▸ **INSTRUCTIONS TO FOLLOW**
Only lines with the string "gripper" should be returned from the data below.

▸ **PROVIDED DATA**
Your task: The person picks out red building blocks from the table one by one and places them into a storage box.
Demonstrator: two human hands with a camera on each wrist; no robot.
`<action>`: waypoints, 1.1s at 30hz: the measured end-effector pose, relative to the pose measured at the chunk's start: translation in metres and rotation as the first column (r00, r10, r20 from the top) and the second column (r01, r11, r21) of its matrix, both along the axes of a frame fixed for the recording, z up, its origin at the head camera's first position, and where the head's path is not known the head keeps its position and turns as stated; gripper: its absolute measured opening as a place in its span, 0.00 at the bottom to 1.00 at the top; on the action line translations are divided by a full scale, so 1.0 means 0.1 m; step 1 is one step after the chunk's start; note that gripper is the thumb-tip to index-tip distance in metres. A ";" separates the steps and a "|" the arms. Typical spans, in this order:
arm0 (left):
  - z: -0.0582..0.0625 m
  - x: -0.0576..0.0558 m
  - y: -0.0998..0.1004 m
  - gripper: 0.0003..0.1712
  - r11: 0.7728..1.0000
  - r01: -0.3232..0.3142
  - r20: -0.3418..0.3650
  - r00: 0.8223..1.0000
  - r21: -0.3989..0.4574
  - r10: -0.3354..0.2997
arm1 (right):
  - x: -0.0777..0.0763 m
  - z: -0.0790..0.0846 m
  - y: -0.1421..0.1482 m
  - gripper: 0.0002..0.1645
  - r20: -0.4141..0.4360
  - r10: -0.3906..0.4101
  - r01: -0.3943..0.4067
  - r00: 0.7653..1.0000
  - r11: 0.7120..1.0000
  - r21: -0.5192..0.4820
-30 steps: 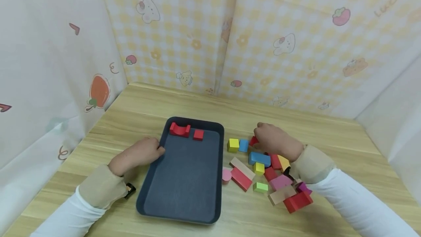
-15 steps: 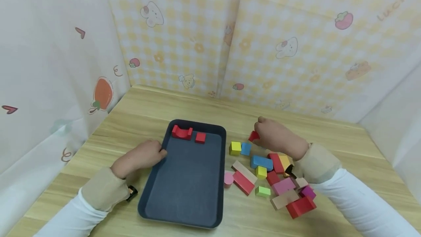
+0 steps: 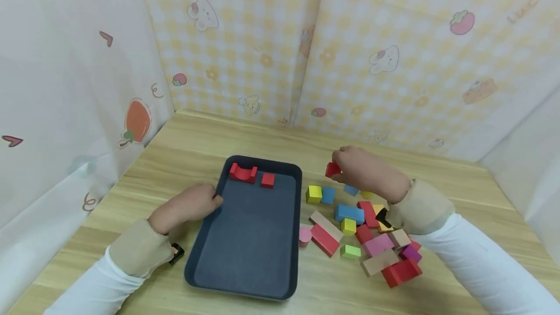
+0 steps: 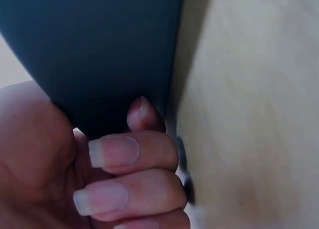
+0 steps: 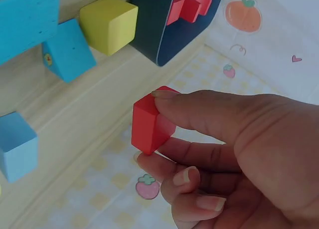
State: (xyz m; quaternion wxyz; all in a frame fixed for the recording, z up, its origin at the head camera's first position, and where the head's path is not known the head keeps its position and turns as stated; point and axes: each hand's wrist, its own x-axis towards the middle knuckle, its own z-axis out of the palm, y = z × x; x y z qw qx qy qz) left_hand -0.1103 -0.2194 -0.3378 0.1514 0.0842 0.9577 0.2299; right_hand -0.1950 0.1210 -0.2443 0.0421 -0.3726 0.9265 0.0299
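Between thumb and fingers my right hand (image 3: 365, 171) pinches a small red block (image 5: 149, 120), held above the table behind the loose blocks. With its fingers curled, my left hand (image 3: 188, 208) grips the left wall of a dark rectangular tray (image 3: 245, 237); the left wrist view shows the thumb side and fingertips around that wall (image 4: 99, 49). Inside the tray, at its far end, lie a red block with a curved notch (image 3: 242, 173) and a red square block (image 3: 268, 180). Nearest below the right hand are a yellow cube (image 3: 313, 194) and a blue block (image 3: 328, 195).
Right of the tray, several blocks lie loosely heaped, among them a long blue block (image 3: 349, 214), a pink cylinder (image 3: 305, 236), a green block (image 3: 350, 252) and a red notched block (image 3: 401, 272). A patterned curtain (image 3: 271, 52) hangs behind the wooden table (image 3: 210, 130).
My right hand has lifted the red block off the table and carried it slightly up and left, uncovering blue and yellow blocks beneath. The left hand stays at the tray.
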 end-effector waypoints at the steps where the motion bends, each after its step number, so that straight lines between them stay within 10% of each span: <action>1: 0.00 0.00 0.00 0.19 1.000 0.001 0.001 1.000 -0.002 -0.001 | 0.00 0.01 -0.01 0.14 -0.003 0.012 -0.012 1.000 1.000 -0.008; 14: 0.10 0.05 0.02 0.21 1.000 -0.012 -0.010 1.000 0.024 0.012 | 0.08 0.02 -0.39 0.14 -0.043 0.125 -0.126 0.991 0.992 -0.011; 33: 0.05 0.05 0.03 0.22 1.000 -0.014 -0.025 1.000 0.017 0.015 | 0.03 -0.36 -0.78 0.15 0.001 0.162 -0.161 0.987 0.985 0.062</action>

▸ **REPLY TO THE EXERCISE**
`<action>`: waypoints, 1.1s at 30hz: the measured end-effector pose, relative to the pose measured at the chunk's start: translation in metres and rotation as the first column (r00, r10, r20 from the top) and the second column (r01, r11, r21) of its matrix, both along the axes of a frame fixed for the recording, z up, its origin at the head camera's first position, and where the head's path is not known the head keeps its position and turns as stated; gripper: its absolute measured opening as a place in its span, 0.00 at the bottom to 1.00 at the top; on the action line translations are divided by a full scale, so 1.0 means 0.1 m; step 1 is one step after the chunk's start; note that gripper is the thumb-tip to index-tip distance in metres. A ";" separates the steps and a "|" the arms. Typical spans, in this order:
  - gripper: 0.0003..0.1712
  - gripper: 0.0002..0.1645

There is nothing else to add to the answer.